In the time of this pandemic, there is one thing that has become clear to me–more information is not always better. Or rather, the constant influx of information from everyone and their mother is not helping. There is so much confusion as to what are the best practices and more to the point, why they are the best practices. Like, I knew I should wash my hands a ton, but wasn’t sure why exactly. I mean, getting Covid-19 by contact exposure is rather low on the list of how to get it. So why all the hand-washing? It’s mostly because of touching your hand to your face and protecting from it. Speaking of which….

My BFF sent me an article boiling down some of these conflicting ideas. It’s really the best thing I’ve read on the topic, and I’m pretty sure it’s not just because it confirms much of what I already thought. It addressed something that I had been confused about, but could not find a satisfactory answer in all my Googling. My question was if I self-isolated and did not leave the house for, say, three weeks (and let’s pretend I haven’t gotten any deliveries in that time). If I did not get sick in that time, would it be fine to assume that I was not going to get it? And the answer is yes.

Basically, my home would be a safe place because no new exposure was happening. The author of the article wants people to consider their home their safe places and to do whatever they need to do in order to keep it safe. Wearing masks and gloving up when outside (but also understanding that they aren’t 100% solutions), then disposing of them (or washing them) properly before entering the safe place.
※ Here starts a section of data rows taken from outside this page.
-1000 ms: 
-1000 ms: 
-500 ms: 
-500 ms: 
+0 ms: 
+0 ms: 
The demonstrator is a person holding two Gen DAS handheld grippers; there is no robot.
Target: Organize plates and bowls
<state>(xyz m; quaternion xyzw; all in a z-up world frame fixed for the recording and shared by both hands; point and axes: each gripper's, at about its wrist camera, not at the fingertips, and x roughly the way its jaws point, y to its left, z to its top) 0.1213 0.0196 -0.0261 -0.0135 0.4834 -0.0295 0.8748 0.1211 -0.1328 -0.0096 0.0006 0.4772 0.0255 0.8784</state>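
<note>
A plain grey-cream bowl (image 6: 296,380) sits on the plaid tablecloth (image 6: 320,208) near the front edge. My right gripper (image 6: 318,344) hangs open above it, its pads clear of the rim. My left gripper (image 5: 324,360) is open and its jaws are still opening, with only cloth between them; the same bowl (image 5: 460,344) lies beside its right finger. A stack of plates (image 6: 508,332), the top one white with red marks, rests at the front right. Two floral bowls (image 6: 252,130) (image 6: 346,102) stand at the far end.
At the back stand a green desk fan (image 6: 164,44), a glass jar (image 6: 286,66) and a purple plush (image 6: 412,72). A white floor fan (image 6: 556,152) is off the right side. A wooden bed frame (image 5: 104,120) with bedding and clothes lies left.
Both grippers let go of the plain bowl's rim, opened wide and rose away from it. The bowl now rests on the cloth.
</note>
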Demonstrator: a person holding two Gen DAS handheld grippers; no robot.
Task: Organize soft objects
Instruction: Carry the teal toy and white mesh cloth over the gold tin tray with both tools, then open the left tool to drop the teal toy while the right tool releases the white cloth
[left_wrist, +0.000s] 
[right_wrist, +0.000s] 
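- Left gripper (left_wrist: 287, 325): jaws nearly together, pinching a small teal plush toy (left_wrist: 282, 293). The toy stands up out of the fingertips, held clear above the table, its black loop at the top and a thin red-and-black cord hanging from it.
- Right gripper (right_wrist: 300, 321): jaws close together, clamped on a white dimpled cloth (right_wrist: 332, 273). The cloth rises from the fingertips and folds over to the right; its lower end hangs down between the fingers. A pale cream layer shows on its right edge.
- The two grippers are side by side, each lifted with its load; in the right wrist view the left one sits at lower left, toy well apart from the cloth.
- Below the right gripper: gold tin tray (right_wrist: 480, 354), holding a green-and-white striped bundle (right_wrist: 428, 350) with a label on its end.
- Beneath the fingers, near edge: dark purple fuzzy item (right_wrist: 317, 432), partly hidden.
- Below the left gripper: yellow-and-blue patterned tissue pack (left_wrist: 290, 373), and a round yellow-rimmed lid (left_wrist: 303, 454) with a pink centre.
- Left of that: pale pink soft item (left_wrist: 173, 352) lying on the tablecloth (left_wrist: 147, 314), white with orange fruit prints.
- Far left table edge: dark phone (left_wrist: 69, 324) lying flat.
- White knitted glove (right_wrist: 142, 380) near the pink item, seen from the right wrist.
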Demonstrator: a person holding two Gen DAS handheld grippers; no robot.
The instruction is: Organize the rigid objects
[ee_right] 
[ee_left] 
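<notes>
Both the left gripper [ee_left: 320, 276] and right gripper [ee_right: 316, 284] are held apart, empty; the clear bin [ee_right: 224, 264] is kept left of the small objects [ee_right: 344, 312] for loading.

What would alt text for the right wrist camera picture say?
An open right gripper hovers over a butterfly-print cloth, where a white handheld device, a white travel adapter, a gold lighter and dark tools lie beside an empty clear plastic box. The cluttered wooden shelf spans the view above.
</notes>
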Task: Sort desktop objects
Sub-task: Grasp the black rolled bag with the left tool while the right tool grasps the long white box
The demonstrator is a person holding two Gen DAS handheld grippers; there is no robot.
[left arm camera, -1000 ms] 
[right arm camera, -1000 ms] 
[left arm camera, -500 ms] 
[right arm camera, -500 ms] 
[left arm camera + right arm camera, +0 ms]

Once you’re in the safe place, however, you don’t have to follow the stringent practices you do in exposure zones. In other words, you can touch your face in your safe place. You don’t have to wash your hands any more than you normally would. It confirmed my hunch that I couldn’t get it without new exposure, which makes inherent sense.

In addition, the mask is mostly for the person wearing it if they are sick in order to keep their germs to themselves. It’s helpful to other people, but to a much lesser degree. It’s more important to stay at least six feet away from others (preferably ten) at all times, and if you are wearing a mask/gloves, to wash your hands once you get home. For twenty seconds. The most important thing about the touching your face advice is to not do it when you’re in exposure zones (the author calls them danger zones). Which includes not touching your mask if you’re wearing one. If you’re wearing gloves, touch as little as possible with them and then make sure they’re off before you go into your house.

Another thing I’ve seen a lot of back and forth about is deliveries. Takeout and grocery mostly, but also just packages in general. I’ve had the habit of putting what needs to be refrigerated in the fridge straight in, but the bags are living in the garage, and if I don’t have to bring the item inside, it stays in the garage as well for several days. It’s overkill, but if I don’t need it, then it might as well live in the garage. In the article above, it says that leaving the package out in the sun for two minutes will kill off most of virus particles (grossly simplified). Also, if a package is not damp, it should be fine in general. If you store it in a cold and damp environment like the basement, it’ll be fine in 2 1/2 hours. And wash your damn hands afterwards.

But really, stay six feet away from other people.  Better yet, stay at home. That really is the best thing you can do in these trying times. If you can’t stay at home, then stay six feet away from others and don’t touch your face. If you can wear a mask and gloves, that’s good. If not, use hand sanitizer liberally. And don’t touch your face!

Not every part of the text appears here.